= Zeriuani =

Slavic tribe

The Zeriuani or Zeruiani was an unknown Slavic tribe mentioned by the 9th-century Bavarian Geographer. It states that the Zeruiani "which is so great a realm that from it, as their tradition relates, all the tribes of the Slavs are sprung and trace their origin". It was the first Latin source to claim that all Slavs have originated from the same homeland.

==Quote==

Zeruiani tantum est reguum, ut ex eo cunctae gentes Sclavorum exortae sint, et originem, sicut affirmant, ducant
Zeruiani which is so great a realm that from it, as their tradition relates, all the tribes of the Slavs are sprung and trace their origin

==Etymology==
The tribe and its territory has not been identified and localized yet.

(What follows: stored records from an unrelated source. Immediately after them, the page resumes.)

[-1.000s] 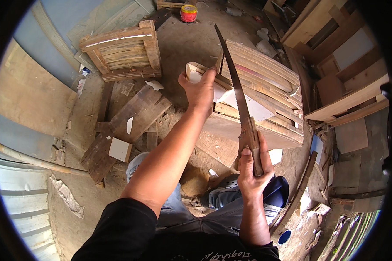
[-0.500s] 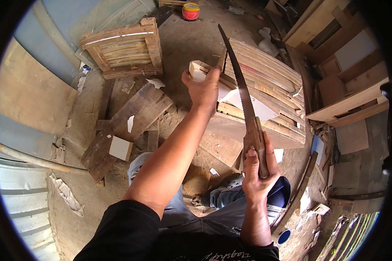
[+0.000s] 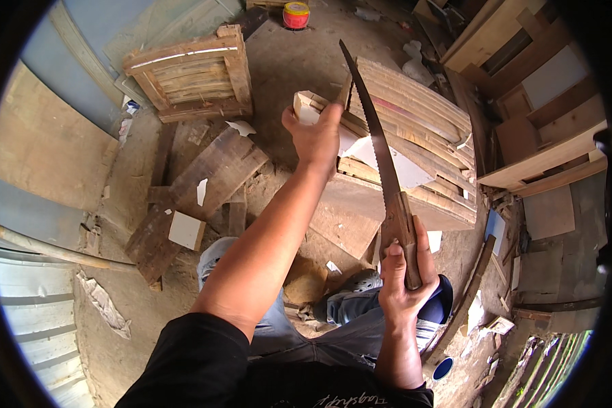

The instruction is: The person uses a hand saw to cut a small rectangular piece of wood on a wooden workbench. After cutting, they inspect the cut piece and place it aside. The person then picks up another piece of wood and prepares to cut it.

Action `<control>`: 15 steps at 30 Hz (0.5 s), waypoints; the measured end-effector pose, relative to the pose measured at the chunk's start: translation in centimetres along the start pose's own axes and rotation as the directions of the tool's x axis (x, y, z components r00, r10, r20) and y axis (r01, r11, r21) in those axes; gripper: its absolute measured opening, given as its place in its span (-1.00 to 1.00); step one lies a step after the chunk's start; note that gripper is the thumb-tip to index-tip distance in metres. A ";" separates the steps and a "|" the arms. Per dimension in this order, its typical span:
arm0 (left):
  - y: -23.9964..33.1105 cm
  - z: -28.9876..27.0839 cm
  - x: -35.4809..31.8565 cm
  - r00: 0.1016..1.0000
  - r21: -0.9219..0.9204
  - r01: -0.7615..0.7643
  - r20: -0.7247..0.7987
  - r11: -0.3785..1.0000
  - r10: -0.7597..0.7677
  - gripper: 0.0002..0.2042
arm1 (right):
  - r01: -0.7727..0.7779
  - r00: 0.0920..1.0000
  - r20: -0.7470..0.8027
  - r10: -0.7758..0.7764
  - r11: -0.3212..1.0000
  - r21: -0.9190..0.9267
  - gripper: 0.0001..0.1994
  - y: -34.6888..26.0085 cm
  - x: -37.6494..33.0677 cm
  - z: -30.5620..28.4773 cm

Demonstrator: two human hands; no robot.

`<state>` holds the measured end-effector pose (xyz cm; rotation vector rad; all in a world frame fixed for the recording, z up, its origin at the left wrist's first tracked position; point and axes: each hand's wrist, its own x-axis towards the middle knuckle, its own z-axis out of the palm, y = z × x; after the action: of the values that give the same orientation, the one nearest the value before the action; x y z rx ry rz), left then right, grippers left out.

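Observation:
My right hand [image 3: 406,289] is closed round the wooden handle of a handsaw [image 3: 381,153]. Its dark, toothed blade points away from me, tapering to a tip at the far end. My left hand [image 3: 317,139] grips a white-faced wooden piece [image 3: 309,111] at the near left of a slatted wooden crate [image 3: 415,115]. Part of that piece is hidden by the hand. A flat white offcut [image 3: 406,168] lies on the crate, passing under the blade. From this angle I cannot tell whether the teeth touch the wooden piece.
To the left are a framed slatted panel [image 3: 190,78], dark planks [image 3: 217,170] and a small white-topped block [image 3: 185,230]. A red and yellow tub [image 3: 296,15] stands at the back. Wooden boards [image 3: 557,163] lean at the right. A blue-rimmed round thing [image 3: 443,368] lies near my right forearm.
The saw and my right hand have come slightly toward me. My left hand keeps its grip on the white-faced piece.

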<state>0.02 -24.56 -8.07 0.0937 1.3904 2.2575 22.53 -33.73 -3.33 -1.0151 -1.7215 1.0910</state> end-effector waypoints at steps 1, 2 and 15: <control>-0.1 0.0 0.0 1.000 -0.003 0.010 0.006 1.000 -0.010 0.03 | -0.002 1.000 -0.001 0.002 1.000 -0.001 -0.53 0.0 -0.1 0.0; -0.2 -0.1 -0.1 1.000 -0.007 0.019 0.004 1.000 -0.019 0.03 | -0.004 1.000 -0.003 0.004 1.000 -0.002 -0.53 0.0 -0.2 -0.1; 0.1 0.0 -0.6 1.000 -0.026 0.003 -0.003 1.000 -0.003 0.00 | 0.009 1.000 -0.003 -0.009 1.000 -0.023 -0.52 -0.1 -0.1 -0.2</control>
<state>0.53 -24.84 -7.83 0.0793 1.3617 2.2735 22.71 -33.80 -3.26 -1.0213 -1.7379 1.0654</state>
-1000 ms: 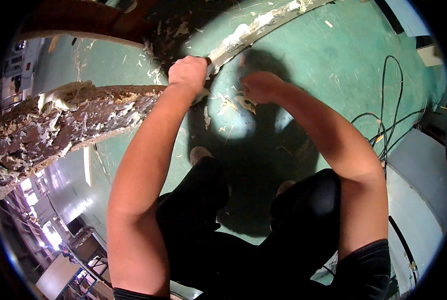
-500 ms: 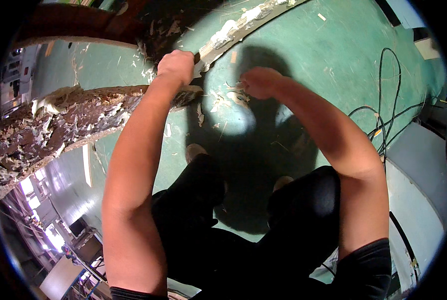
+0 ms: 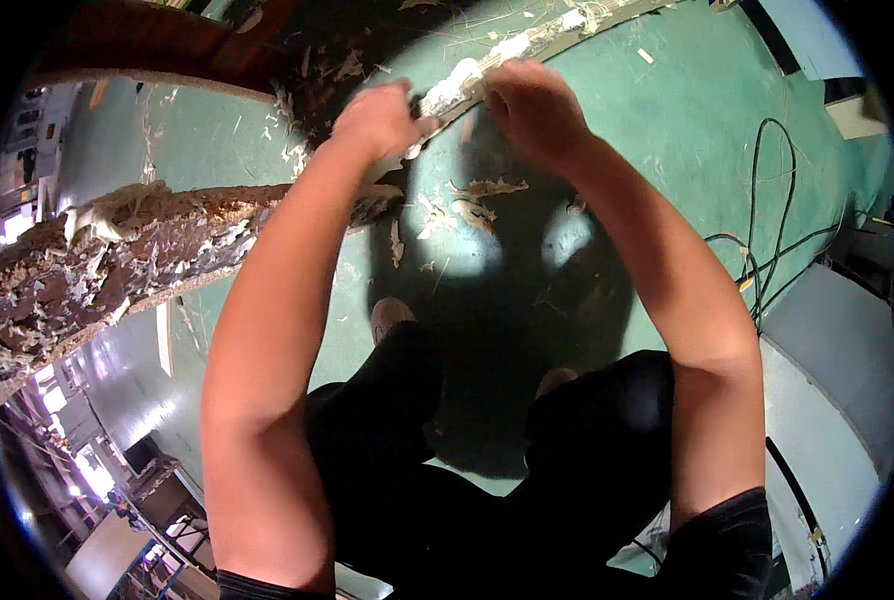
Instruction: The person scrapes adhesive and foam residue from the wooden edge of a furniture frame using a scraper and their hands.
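A long, narrow strip (image 3: 564, 42) with lumps of whitish foam along it runs from the centre toward the upper right. My left hand (image 3: 375, 122) is closed around the near end of this strip, thumb toward me. Farther along, my right hand (image 3: 539, 110) curls at the strip's edge beside the white foam (image 3: 457, 88). Its fingertips are hidden, so what they pinch does not show. Peeled, pale scraps (image 3: 475, 214) lie on the green floor below my hands.
A brown beam (image 3: 137, 250) with torn, flaky residue stretches to the left. Another dark reddish beam (image 3: 157, 50) lies at the upper left. Black cables (image 3: 757, 240) loop on the floor (image 3: 667, 140) at right, near pale panels (image 3: 822, 350). My shoes (image 3: 392, 313) stand below.
My right hand has moved up and away from the floor scraps to the strip. A new peeled piece lies among the scraps. My left hand has shifted slightly right at the strip's end.
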A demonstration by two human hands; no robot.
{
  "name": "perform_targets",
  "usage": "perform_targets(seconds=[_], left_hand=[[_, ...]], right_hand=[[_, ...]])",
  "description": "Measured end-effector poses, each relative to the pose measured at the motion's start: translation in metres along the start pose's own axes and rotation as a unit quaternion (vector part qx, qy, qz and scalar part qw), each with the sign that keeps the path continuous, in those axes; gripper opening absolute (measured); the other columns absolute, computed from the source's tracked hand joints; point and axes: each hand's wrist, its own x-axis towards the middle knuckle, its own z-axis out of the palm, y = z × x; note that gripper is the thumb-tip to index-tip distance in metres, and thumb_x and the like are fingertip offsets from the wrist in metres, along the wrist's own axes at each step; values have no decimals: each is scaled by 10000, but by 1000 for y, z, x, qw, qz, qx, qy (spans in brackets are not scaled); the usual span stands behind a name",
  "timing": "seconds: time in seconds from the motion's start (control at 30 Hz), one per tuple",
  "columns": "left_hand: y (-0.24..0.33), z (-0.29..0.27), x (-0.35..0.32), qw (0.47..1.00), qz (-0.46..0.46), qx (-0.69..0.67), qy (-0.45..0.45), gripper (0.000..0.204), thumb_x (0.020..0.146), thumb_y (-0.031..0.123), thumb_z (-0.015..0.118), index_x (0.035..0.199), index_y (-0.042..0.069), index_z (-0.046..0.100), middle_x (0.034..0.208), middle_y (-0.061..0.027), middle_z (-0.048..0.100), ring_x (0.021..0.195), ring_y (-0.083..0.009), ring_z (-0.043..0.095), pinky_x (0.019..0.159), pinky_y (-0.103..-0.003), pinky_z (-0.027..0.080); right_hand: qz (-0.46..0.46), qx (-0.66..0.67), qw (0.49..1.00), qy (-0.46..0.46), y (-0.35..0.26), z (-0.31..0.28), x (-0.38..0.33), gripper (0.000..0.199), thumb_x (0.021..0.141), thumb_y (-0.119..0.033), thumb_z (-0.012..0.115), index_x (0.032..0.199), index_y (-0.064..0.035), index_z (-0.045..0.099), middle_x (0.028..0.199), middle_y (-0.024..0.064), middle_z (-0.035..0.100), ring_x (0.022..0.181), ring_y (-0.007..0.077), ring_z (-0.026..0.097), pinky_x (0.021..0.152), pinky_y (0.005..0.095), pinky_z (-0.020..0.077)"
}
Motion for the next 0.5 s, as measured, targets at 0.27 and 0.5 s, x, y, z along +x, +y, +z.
perform_targets(seconds=[0.27,0.5], left_hand=[[15,25,62,984,74,-149,-58,567,850,460,774,1247,63,694,1164,-176,735,1098,-355,687,972,-426,526],[3,46,74,932,79,-345,-74,388,877,268,789,1160,15,710,1006,-150,746,913,-226,691,875,-359,526]], right_hand=[[38,-58,980,-189,-6,-5,68,453,870,-331,734,1277,-151,648,1282,80,678,1333,307,539,1173,669,278],[77,-40,982,-166,-9,-2,69,391,872,-353,755,1206,-174,660,1252,56,698,1345,297,532,1180,658,265]])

While 19th century scholars assumed it to have been connected to early Serbs (although they are already mentioned in the same source as Surbi), Czech anthropologist Lubor Niederle and Polish historian Kazimierz Tymieniecki also considered it as a corruption of either Sarmatians or Severians. Modern Polish scholars like Henryk Łowmiański argued it as a corrupted form of the name of the Severians. It is argued that the connections with the Serbs is impossible because the Northern Serbs lived on other part of Europe which also doesn't fit with the list, and the Serbian ethnonym was never written with the Slavic suffix -jane (-eani), while the tribal name of the Severians was written in both collective Sever and plural Severjane form, etymologically implying Severian tribes. Gerard Labuda considered those tribes arrived from the Lesser Poland and western Ukraine, while Ryszard Kiersnowski assumed the Zeriuani were a relic of a large group which lived along the river Oder, but as there was no recorded tribe with such a name in those parts it also indicates the Ruthenian and Balkan Severians. A more probable etymological derivation of both Zeriuani and Zuierani, although their mutual connection is doubtful, is proposed by Tadeusz Lehr-Spławiński and many others, relating them to Cherven Cities and hydronym *Czerwia. However, based on the location of other tribes and phenomenological reasons, it is also possible to be a corruption of the name of Drevlians.